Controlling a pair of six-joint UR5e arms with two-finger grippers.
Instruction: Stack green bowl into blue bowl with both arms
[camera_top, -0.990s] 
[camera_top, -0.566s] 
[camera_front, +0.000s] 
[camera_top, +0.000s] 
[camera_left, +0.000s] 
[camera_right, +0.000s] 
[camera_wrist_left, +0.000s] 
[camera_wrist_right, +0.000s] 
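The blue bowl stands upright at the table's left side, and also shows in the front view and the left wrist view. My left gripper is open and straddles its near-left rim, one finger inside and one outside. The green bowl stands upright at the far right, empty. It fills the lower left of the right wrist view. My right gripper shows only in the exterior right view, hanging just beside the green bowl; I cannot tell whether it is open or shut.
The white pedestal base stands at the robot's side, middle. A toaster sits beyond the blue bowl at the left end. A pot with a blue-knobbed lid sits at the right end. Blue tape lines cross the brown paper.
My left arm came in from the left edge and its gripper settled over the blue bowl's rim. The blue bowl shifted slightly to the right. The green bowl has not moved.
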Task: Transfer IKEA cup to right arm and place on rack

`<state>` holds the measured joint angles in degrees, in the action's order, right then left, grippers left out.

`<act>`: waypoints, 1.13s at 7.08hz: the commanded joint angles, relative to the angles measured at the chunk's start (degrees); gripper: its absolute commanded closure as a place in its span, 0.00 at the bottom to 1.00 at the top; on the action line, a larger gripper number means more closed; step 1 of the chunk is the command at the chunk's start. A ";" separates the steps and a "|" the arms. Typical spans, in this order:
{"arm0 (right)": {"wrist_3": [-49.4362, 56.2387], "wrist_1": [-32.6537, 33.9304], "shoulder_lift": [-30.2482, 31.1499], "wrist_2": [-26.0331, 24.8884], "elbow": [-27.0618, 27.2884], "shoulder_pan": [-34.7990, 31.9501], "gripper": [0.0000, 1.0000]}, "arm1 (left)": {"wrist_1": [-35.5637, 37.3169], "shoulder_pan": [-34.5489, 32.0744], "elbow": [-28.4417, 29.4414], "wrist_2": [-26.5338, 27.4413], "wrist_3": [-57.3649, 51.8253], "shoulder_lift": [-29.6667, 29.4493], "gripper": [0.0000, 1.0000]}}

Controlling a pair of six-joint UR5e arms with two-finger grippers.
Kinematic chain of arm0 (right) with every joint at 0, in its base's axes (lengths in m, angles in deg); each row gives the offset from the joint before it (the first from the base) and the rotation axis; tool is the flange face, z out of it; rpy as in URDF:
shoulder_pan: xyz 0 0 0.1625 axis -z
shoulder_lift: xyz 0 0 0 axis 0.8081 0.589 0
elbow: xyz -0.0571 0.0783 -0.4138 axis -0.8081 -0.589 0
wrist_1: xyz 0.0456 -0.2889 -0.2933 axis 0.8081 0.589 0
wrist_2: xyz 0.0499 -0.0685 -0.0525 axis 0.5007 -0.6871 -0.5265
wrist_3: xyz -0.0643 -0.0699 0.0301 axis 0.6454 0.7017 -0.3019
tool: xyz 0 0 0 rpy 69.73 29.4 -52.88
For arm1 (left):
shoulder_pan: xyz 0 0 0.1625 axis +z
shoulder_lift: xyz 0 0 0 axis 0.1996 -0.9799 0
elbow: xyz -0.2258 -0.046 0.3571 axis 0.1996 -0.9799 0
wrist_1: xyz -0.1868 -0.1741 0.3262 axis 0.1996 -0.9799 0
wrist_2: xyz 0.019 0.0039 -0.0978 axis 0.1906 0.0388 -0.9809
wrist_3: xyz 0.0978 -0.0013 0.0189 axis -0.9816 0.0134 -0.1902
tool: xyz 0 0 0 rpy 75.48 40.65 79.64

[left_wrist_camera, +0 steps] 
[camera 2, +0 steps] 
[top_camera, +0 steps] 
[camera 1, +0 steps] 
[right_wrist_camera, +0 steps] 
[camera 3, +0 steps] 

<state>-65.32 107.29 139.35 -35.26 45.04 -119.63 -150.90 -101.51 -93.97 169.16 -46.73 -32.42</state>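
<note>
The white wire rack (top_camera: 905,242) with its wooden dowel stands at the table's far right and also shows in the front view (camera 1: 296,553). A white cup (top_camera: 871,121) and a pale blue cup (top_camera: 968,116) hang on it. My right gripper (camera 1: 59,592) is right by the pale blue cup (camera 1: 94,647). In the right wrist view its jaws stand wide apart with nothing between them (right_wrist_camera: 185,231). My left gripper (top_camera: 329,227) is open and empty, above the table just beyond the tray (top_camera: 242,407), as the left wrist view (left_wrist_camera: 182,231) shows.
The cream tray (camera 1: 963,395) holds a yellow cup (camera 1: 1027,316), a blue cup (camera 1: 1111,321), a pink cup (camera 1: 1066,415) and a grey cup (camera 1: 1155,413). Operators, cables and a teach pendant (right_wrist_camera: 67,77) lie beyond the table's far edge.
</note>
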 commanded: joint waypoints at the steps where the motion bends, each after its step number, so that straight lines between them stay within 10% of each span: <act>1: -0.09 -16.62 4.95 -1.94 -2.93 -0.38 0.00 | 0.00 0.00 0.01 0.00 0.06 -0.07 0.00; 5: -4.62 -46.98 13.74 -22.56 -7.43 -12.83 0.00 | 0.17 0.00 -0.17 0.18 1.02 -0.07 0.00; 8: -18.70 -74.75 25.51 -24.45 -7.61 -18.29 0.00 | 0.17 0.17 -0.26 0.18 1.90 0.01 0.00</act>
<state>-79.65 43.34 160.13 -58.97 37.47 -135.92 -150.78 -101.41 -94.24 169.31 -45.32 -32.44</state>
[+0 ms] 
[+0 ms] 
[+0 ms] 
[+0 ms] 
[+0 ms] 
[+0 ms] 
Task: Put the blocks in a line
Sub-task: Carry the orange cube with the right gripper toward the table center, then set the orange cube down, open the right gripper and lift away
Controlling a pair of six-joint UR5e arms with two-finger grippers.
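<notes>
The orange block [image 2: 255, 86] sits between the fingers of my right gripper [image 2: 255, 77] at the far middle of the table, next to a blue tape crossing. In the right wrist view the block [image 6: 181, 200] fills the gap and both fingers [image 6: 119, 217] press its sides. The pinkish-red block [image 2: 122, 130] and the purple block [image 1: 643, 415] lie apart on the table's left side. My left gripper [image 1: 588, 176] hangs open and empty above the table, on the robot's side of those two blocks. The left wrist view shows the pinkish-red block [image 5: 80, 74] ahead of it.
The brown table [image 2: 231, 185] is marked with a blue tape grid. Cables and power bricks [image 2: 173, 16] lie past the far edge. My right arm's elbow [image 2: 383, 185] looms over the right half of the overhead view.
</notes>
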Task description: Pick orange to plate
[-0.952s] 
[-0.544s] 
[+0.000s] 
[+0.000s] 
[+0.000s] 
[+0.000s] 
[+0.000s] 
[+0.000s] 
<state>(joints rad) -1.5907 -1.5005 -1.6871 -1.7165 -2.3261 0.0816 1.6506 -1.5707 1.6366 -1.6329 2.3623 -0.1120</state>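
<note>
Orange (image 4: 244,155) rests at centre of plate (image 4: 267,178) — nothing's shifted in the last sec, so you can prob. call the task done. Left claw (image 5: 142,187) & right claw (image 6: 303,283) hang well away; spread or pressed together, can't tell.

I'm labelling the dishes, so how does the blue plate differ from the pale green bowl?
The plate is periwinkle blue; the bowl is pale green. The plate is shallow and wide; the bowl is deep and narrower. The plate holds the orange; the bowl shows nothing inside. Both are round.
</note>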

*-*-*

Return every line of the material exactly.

▶ _ANSWER FOR THIS EXERCISE_:
Controlling a pair of six-joint UR5e arms with two-finger grippers.
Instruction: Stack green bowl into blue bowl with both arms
[camera_top, -0.990s] 
[camera_top, -0.566s] 
[camera_front, +0.000s] 
[camera_top, +0.000s] 
[camera_left, +0.000s] 
[camera_right, +0.000s] 
[camera_wrist_left, +0.000s] 
[camera_wrist_right, +0.000s] 
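The blue bowl stands upright at the table's left side, and also shows in the front view and the left wrist view. My left gripper is open and straddles its near-left rim, one finger inside and one outside. The green bowl stands upright at the far right, empty. It fills the lower left of the right wrist view. My right gripper shows only in the exterior right view, hanging just beside the green bowl; I cannot tell whether it is open or shut.
The white pedestal base stands at the robot's side, middle. A toaster sits beyond the blue bowl at the left end. A pot with a blue-knobbed lid sits at the right end. Blue tape lines cross the brown paper.
My left arm came in from the left edge and its gripper settled over the blue bowl's rim. The blue bowl shifted slightly to the right. The green bowl has not moved.
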Task: Transfer IKEA cup to right arm and place on rack

`<state>` holds the measured joint angles in degrees, in the action's order, right then left, grippers left out.

`<act>`: waypoints, 1.13s at 7.08hz: the commanded joint angles, relative to the angles measured at the chunk's start (degrees); gripper: its absolute commanded closure as a place in its span, 0.00 at the bottom to 1.00 at the top; on the action line, a larger gripper number means more closed; step 1 of the chunk is the command at the chunk's start. A ";" separates the steps and a "|" the arms. Typical spans, in this order:
{"arm0 (right)": {"wrist_3": [-49.4362, 56.2387], "wrist_1": [-32.6537, 33.9304], "shoulder_lift": [-30.2482, 31.1499], "wrist_2": [-26.0331, 24.8884], "elbow": [-27.0618, 27.2884], "shoulder_pan": [-34.7990, 31.9501], "gripper": [0.0000, 1.0000]}, "arm1 (left)": {"wrist_1": [-35.5637, 37.3169], "shoulder_pan": [-34.5489, 32.0744], "elbow": [-28.4417, 29.4414], "wrist_2": [-26.5338, 27.4413], "wrist_3": [-57.3649, 51.8253], "shoulder_lift": [-29.6667, 29.4493], "gripper": [0.0000, 1.0000]}}

Controlling a pair of six-joint UR5e arms with two-finger grippers.
Kinematic chain of arm0 (right) with every joint at 0, in its base's axes (lengths in m, angles in deg); each row gives the offset from the joint before it (the first from the base) and the rotation axis; tool is the flange face, z out of it; rpy as in URDF:
shoulder_pan: xyz 0 0 0.1625 axis -z
shoulder_lift: xyz 0 0 0 axis 0.8081 0.589 0
elbow: xyz -0.0571 0.0783 -0.4138 axis -0.8081 -0.589 0
wrist_1: xyz 0.0456 -0.2889 -0.2933 axis 0.8081 0.589 0
wrist_2: xyz 0.0499 -0.0685 -0.0525 axis 0.5007 -0.6871 -0.5265
wrist_3: xyz -0.0643 -0.0699 0.0301 axis 0.6454 0.7017 -0.3019
tool: xyz 0 0 0 rpy 69.73 29.4 -52.88
For arm1 (left):
shoulder_pan: xyz 0 0 0.1625 axis +z
shoulder_lift: xyz 0 0 0 axis 0.1996 -0.9799 0
elbow: xyz -0.2258 -0.046 0.3571 axis 0.1996 -0.9799 0
wrist_1: xyz -0.1868 -0.1741 0.3262 axis 0.1996 -0.9799 0
wrist_2: xyz 0.019 0.0039 -0.0978 axis 0.1906 0.0388 -0.9809
wrist_3: xyz 0.0978 -0.0013 0.0189 axis -0.9816 0.0134 -0.1902
tool: xyz 0 0 0 rpy 75.48 40.65 79.64

[left_wrist_camera, +0 steps] 
[camera 2, +0 steps] 
[top_camera, +0 steps] 
[camera 1, +0 steps] 
[right_wrist_camera, +0 steps] 
[camera 3, +0 steps] 

<state>-65.32 107.29 139.35 -35.26 45.04 -119.63 -150.90 -101.51 -93.97 169.16 -46.73 -32.42</state>
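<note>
The white wire rack (top_camera: 905,242) with its wooden dowel stands at the table's far right and also shows in the front view (camera 1: 296,553). A white cup (top_camera: 871,121) and a pale blue cup (top_camera: 968,116) hang on it. My right gripper (camera 1: 59,592) is right by the pale blue cup (camera 1: 94,647). In the right wrist view its jaws stand wide apart with nothing between them (right_wrist_camera: 185,231). My left gripper (top_camera: 329,227) is open and empty, above the table just beyond the tray (top_camera: 242,407), as the left wrist view (left_wrist_camera: 182,231) shows.
The cream tray (camera 1: 963,395) holds a yellow cup (camera 1: 1027,316), a blue cup (camera 1: 1111,321), a pink cup (camera 1: 1066,415) and a grey cup (camera 1: 1155,413). Operators, cables and a teach pendant (right_wrist_camera: 67,77) lie beyond the table's far edge.
</note>
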 commanded: joint waypoints at the steps where the motion bends, each after its step number, so that straight lines between them stay within 10% of each span: <act>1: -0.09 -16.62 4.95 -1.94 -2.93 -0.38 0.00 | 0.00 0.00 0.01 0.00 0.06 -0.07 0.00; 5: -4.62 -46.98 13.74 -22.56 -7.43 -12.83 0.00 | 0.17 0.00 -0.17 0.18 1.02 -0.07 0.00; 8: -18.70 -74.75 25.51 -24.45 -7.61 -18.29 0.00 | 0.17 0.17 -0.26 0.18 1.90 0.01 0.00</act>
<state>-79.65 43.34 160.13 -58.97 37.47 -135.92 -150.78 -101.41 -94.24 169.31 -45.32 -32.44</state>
[+0 ms] 
[+0 ms] 
[+0 ms] 
[+0 ms] 
[+0 ms] 
[+0 ms] 
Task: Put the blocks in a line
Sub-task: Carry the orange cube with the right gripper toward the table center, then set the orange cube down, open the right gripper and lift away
Controlling a pair of six-joint UR5e arms with two-finger grippers.
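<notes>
The orange block [image 2: 255, 86] sits between the fingers of my right gripper [image 2: 255, 77] at the far middle of the table, next to a blue tape crossing. In the right wrist view the block [image 6: 181, 200] fills the gap and both fingers [image 6: 119, 217] press its sides. The pinkish-red block [image 2: 122, 130] and the purple block [image 1: 643, 415] lie apart on the table's left side. My left gripper [image 1: 588, 176] hangs open and empty above the table, on the robot's side of those two blocks. The left wrist view shows the pinkish-red block [image 5: 80, 74] ahead of it.
The brown table [image 2: 231, 185] is marked with a blue tape grid. Cables and power bricks [image 2: 173, 16] lie past the far edge. My right arm's elbow [image 2: 383, 185] looms over the right half of the overhead view.
</notes>
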Task description: Pick orange to plate
[-0.952s] 
[-0.544s] 
[+0.000s] 
[+0.000s] 
[+0.000s] 
[+0.000s] 
[+0.000s] 
[+0.000s] 
<state>(joints rad) -1.5907 -1.5005 -1.6871 -1.7165 -2.3261 0.0816 1.6506 -1.5707 1.6366 -1.6329 2.3623 -0.1120</state>
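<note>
Orange (image 4: 244,155) rests at centre of plate (image 4: 267,178) — nothing's shifted in the last sec, so you can prob. call the task done. Left claw (image 5: 142,187) & right claw (image 6: 303,283) hang well away; spread or pressed together, can't tell.

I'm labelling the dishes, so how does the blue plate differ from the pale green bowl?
The plate is periwinkle blue; the bowl is pale green. The plate is shallow and wide; the bowl is deep and narrower. The plate holds the orange; the bowl shows nothing inside. Both are round.
</note>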

The work on the exercise is done.